What is needed:
I would like each line of the data that holds the word "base" copied out.

Supplied data:
====

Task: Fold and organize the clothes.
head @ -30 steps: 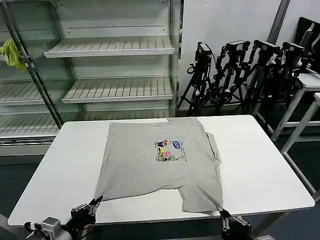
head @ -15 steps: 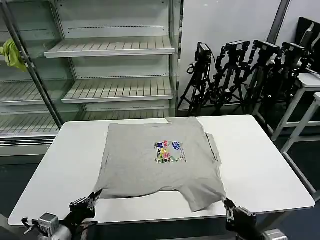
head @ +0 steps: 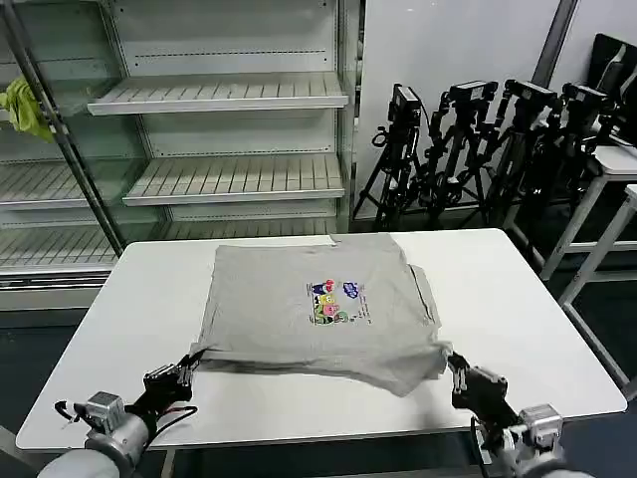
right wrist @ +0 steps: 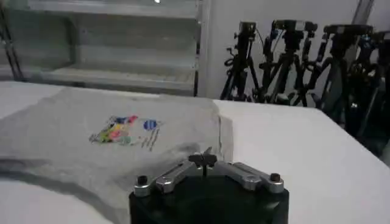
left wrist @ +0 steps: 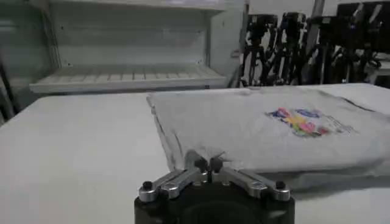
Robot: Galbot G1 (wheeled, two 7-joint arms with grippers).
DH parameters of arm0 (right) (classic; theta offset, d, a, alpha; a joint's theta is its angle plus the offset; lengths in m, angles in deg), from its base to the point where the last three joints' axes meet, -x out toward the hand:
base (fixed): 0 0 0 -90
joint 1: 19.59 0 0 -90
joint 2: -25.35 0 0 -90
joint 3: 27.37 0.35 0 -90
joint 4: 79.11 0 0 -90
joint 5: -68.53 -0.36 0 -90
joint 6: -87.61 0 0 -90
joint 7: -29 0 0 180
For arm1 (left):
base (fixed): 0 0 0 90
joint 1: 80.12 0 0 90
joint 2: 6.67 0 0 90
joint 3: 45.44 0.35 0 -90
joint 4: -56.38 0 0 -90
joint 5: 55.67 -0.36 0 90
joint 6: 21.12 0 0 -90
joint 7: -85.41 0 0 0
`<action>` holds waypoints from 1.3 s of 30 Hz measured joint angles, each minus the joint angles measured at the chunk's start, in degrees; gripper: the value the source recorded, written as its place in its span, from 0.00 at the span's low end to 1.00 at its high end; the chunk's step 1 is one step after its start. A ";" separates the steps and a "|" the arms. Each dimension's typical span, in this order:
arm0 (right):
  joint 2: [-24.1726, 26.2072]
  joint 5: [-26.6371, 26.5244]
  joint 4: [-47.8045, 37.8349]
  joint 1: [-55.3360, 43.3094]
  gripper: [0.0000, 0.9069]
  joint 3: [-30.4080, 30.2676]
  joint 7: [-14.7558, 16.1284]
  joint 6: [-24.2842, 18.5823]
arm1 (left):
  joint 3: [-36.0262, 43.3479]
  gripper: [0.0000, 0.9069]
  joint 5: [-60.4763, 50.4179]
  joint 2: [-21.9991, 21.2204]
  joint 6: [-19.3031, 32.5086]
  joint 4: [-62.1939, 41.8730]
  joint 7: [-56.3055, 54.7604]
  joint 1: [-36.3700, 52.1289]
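Partly folded grey T-shirt [head: 314,309], print up

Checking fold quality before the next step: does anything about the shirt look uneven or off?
The T-shirt has a slanting near edge: it bulges lower by the right gripper than by the left gripper, and a sleeve edge pokes out along its right side.

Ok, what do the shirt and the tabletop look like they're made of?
Shirt: looks like soft knit cotton jersey, matte light grey; it drapes and wrinkles where the left gripper and right gripper pinch its near hem, and carries a colourful chest print. Tabletop: smooth, hard white surface with a slight sheen, probably laminate or painted board; I can't tell which.
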 measured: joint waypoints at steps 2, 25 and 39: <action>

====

Task response:
DH parameters of arm0 (right) (classic; theta offset, d, a, alpha; a joint's theta is its angle plus the offset; lengths in m, angles in deg), from its base to the point where the last three joints' axes meet, -x out toward the hand:
base (fixed): 0 0 0 -90
base (fixed): 0 0 0 90

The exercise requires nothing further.